The Awakening - Kate Chopin

I

A green and yellow parrot, which hung in a cage outside the door, kept repeating over and over: "Allez vous-en! Allez vous-en! Sapristi!* That’s all right!"

He could speak a little Spanish, and also a language which nobody understood, unless it was the mocking-bird that hung on the other side of the door, whistling his fluty notes out upon the breeze with maddening persistence.

Mr. Pontellier, unable to read his newspaper with any degree of comfort, arose with an expression and an exclamation of disgust. He walked down the gallery and across the narrow bridges which connected the Lebrun cottages one with the other. He had been seated before the door of the main house. The parrot and the mockingbird were the property of Madame Lebrun, and they had the right to make all the noise they wished. Mr. Pontellier had the privilege of quitting their society when they ceased to be entertaining.

He stopped before the door of his own cottage, which was the fourth one from the main building and next to the last. Seating himself in a wicker rocker which was there, he once more applied himself to the task of reading the newspaper. The day was Sunday; the paper was a day old. The Sunday papers had not yet reached Grand Isle. He was already acquainted with the market reports, and he glanced restlessly over the editorials and bits of news which he had not had time to read before quitting New Orleans the day before.

Mr. Pontellier wore eye-glasses. He was a man of forty, of medium height and rather slender build; he stooped a little. His hair was brown and straight, parted on one side. His beard was neatly and closely trimmed.

Once in a while he withdrew his glance from the newspaper and looked about him. There was more noise than ever over at the house. The main building was called the house, to distinguish it from the cottages. The chattering and whistling birds were still at it. Two young girls, the Farival twins, were playing a duet from Zampa upon the piano. Madame Lebrun was bustling in and out, giving orders in a high key to a yard-boy whenever she got inside the house, and directions in an equally high voice to a dining-room servant whenever she got outside. She was a fresh, pretty woman, clad always in white with elbow sleeves. Her starched skirts crinkled as she came and went. Farther down, before one of the cottages, a lady in black was walking demurely up and down, telling her beads. A good many persons of the pension had gone over to the Chênière Caminada in Beaudelet’s lugger to hear mass. Some young people were out under the wateroaks playing croquet. Mr. Pontellier’s two children were there—sturdy little fellows of four and five. A quadroon nurse followed them about with a faraway, meditative air.
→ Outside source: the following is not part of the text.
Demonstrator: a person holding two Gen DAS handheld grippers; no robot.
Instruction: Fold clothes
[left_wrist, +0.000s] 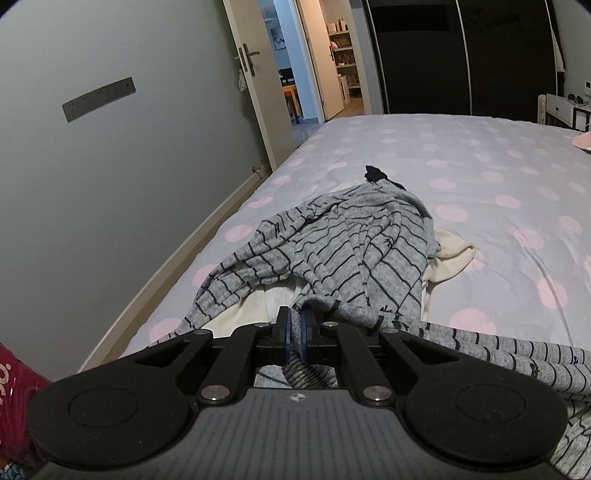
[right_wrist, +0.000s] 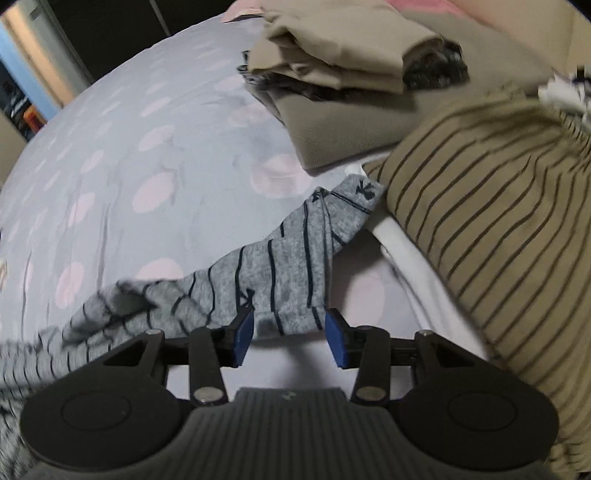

Mr. Pontellier finally lit a cigar and began to smoke, letting the paper drag idly from his hand. He fixed his gaze upon a white sunshade that was advancing at snail’s pace from the beach. He could see it plainly between the gaunt trunks of the water-oaks and across the stretch of yellow camomile. The gulf looked far away, melting hazily into the blue of the horizon. The sunshade continued to approach slowly. Beneath its pink-lined shelter were his wife, Mrs. Pontellier, and young Robert Lebrun. When they reached the cottage, the two seated themselves with some appearance of fatigue upon the upper step of the porch, facing each other, each leaning against a supporting post.

What folly! to bathe at such an hour in such heat! exclaimed Mr. Pontellier. He himself had taken a plunge at daylight. That was why the morning seemed long to him.

You are burnt beyond recognition, he added, looking at his wife as one looks at a valuable piece of personal property which has suffered some damage. She held up her hands, strong, shapely hands, and surveyed them critically, drawing up her fawn sleeves above the wrists. Looking at them reminded her of her rings, which she had given to her husband before leaving for the beach. She silently reached out to him, and he, understanding, took the rings from his vest pocket and dropped them into her open palm. She slipped them upon her fingers; then clasping her knees, she looked across at Robert and began to laugh. The rings sparkled upon her fingers. He sent back an answering smile.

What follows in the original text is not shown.